In terms of game development, I think the focus is more on hacking the client than hacking the OS. As a former MMO dev, the rule was that you really can't trust *anything* the client gives you. Simple as that. It makes development a hell of a lot harder, but time and time again we see new MMOs or multiplayer games (presumably created by inexperienced developers) that break this cardinal rule and get hacked all to hell and back.

OS Level protections = DRM

[cfalcon]

We don't need "OS level protections". It's your phone, you control all the code on it. Same as on your PC. Are you really fucking bitching that phones don't have enough fucking DRM? I'm sure glad to give up all my freedoms so some teenager can't cheat in clash of fucking clans.

Re:OS Level protections = DRM

[cfalcon]

As a note: a lot of games already try to detect jailbroken iphones and refuse to play. Because OBVIOUSLY, if you are jailbroken, it must be to cheat at their stupid games. That's like refusing to run if your machine has a local admin account, or the root user has a fucking shell attached. Ludicrous.

Anyone who wants more of this shit hasn't had the first thought on the topic yet.

Re:OS Level protections = DRM

[renderhead]

I know this is a troll, but in case anyone is mislead I want to clear up a factual error:
Jailbroken iPhones absolutely can make purchases from the App Store. I have a history of jailbreaking my phones when they get old to enable certain mods and extensions that are not supported by Apple (for example, I had a notification center on my iPhone before Apple released theirs in iOS 7).
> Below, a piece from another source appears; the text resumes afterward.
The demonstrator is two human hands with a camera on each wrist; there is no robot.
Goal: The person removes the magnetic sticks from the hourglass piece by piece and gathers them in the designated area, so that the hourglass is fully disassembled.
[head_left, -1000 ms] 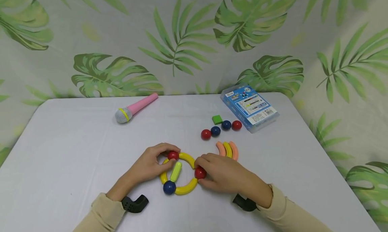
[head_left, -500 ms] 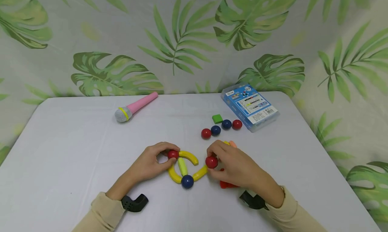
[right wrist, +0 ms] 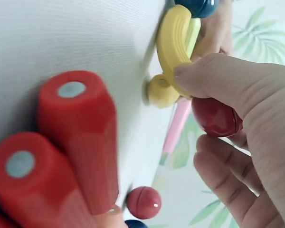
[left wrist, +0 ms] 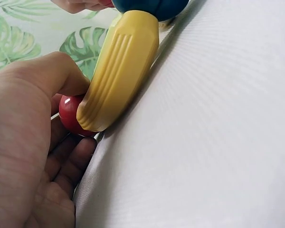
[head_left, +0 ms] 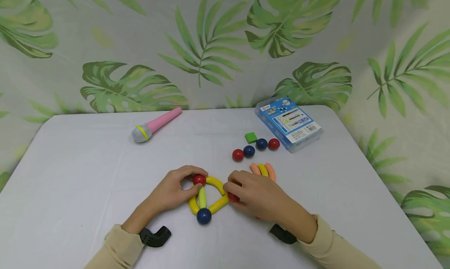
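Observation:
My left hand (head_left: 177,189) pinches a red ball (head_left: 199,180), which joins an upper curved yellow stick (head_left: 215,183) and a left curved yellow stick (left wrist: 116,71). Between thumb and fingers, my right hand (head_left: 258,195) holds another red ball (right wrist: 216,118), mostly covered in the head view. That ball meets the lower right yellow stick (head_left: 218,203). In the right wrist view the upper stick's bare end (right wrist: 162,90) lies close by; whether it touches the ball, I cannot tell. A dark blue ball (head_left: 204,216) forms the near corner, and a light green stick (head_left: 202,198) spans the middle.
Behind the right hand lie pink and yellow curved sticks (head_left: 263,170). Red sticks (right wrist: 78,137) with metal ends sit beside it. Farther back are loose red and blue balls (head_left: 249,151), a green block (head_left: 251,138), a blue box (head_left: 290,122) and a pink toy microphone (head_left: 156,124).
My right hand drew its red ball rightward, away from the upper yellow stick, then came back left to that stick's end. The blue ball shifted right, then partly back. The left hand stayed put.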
It didn't change anything about the way I ran or installed my official App Store apps, and I never downloaded a pirated app.

The paper is marketing bull

[nomaddamon]

Most of the advises given (if not all) are ineffective and in some cases make things worse.

Code and data obfuscation only provides false sense of security (and a large paycheck for your "security" vendor) - If i have access to binaries, have root OS access and skills to de-compile the app, obfuscation/encryption (with local key) is only a small nuisance (compared to skill required for decompilation/repackaging/on-the-fly modification)

Moving data to server-side provides a simpler attack-vector - i can MTM the (hopefully) secure connection and alter data sent to app - i don't even have to decompile the app to hack it

On-the-fly binary validation does not work (again, if i have OS level access) - i can disable/fake it.

The numbers in the paper are classic marketing bull - when are you more likely to buy an 99$ in-app purchase?
- if you can do it for free (Apple MTM bug)
- if you actually have to pay for it

TLDR:
You can't protect against hacking/repackaging if the hacker has access to binaries and root.
You can't protect against data modification if the hacker can install hes own CA on the device.

Re:If you don't control it it's compromised.

[wonkey_monkey]

the key is to not trust the client. for highscores/top-times, run a simulation of the game run on the server from the inputs.

How do you know you can trust the reported inputs? And you can't run a simulation if your game has (truly) random elements, nor can you allow for all device idiosyncracies.

Now if you'll excuse me, I need to continue work on my Arduino-controlled Wiimote holder so I can finally get a perfect game on Bit.trip Beat.

Re: Take a page from the China mobile game scene

[MenThal]

You can't pirate free apps. The question for these become; how rampant is piracy or hacking for getting the in-game stuff for free.